Output Feature Types

The service supports three main types of output features when registering a subscription for a model, each serving distinct purposes based on the nature of the prediction task:

  1. Numeric

    • Definition: A numeric output feature represents continuous values, such as Length or Price.

    • Typical Use Cases: These features are commonly used in regression tasks, where the goal is to predict a numerical outcome based on input data.

  2. Categorical

    • Definition: A categorical output feature describes discrete categories, such as Education level or Marital Status.

    • Typical Use Cases: Categorical features are often utilized in classification tasks, where the objective is to assign input data to specific categories or groups.

  3. Categorical Probability

    • Definition: A categorical probability output feature provides discrete categories (e.g., Car, Truck) along with associated probabilities for each category.

    • Typical Use Cases: This feature type is frequently used in classification tasks to convey the likelihood of an input belonging to each category, allowing for more nuanced predictions.

Unique Model Identification

To ensure precise interactions with a specific model, each model is uniquely identified by a combination of three components:

  • Model Name - The name of the model, contained within a Pipeline, as defined in the metadata.name field of the Seldon Core 2 Model CRD.

  • Pipeline Name - The name of the Pipeline containing the model, as defined in the metadata.name field of the Seldon Core 2 Pipeline CRD.

  • namespace - The Kubernetes namespace where the Pipeline resides, as defined in the metadata.namespace field of the Seldon Core 2 Pipeline CRD.

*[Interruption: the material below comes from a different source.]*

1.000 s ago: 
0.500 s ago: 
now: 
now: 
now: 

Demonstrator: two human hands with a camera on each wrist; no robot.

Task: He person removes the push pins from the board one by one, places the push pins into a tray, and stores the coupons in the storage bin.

Common Subscription Operations

  1. Subscribe to a Model

    • Purpose: Create a subscription for a model, enabling the service to interpret inference responses, when supplying Ground Truth and calculating Metrics for said model.

    • Steps:

      1. Specify Model: Provide the model name, pipeline name, and namespace.

      2. Define Output Features: Specify the output features you expect to receive in the inference response.

      3. Create Subscription: Submit the request to create the subscription.

  2. List Subscriptions

    • Purpose: View all active model subscriptions (supplying a pipeline name and/or namespace is optional).

    • Steps:

      1. Retrieve Subscriptions: Fetch a list of all subscriptions.

      2. Review Details: Examine the output features and other subscription information.

  3. Unsubscribe from a Model

    • Purpose: Indicate your intent to stop supplying Ground Truth and calculating Metrics.

    • Steps:

      1. Retrieve Subscription ID: Fetch the unique subscription ID associated with the model.

      2. Delete Subscription: Submit the request to delete the subscription.

Examples

Notes

In the following Python examples:

  • the value of the CLUSTER_IP variable should be replaced with the IP address of the metrics server.

  • the name of each feature in the featuresMetadata list does not need to match the output tensor name in the model's inference responses.

Subscribe to a Model with a Categorical Output Feature

For this example, it is assumed that there exists an ML model based on the Iris dataset. The model is trained to predict the species of an iris flower based on its sepal and petal dimensions. This model can be deployed using Seldon Core 2 and MLServer with SKLearn capabilities. The model artefacts can be found at this link: Iris Model.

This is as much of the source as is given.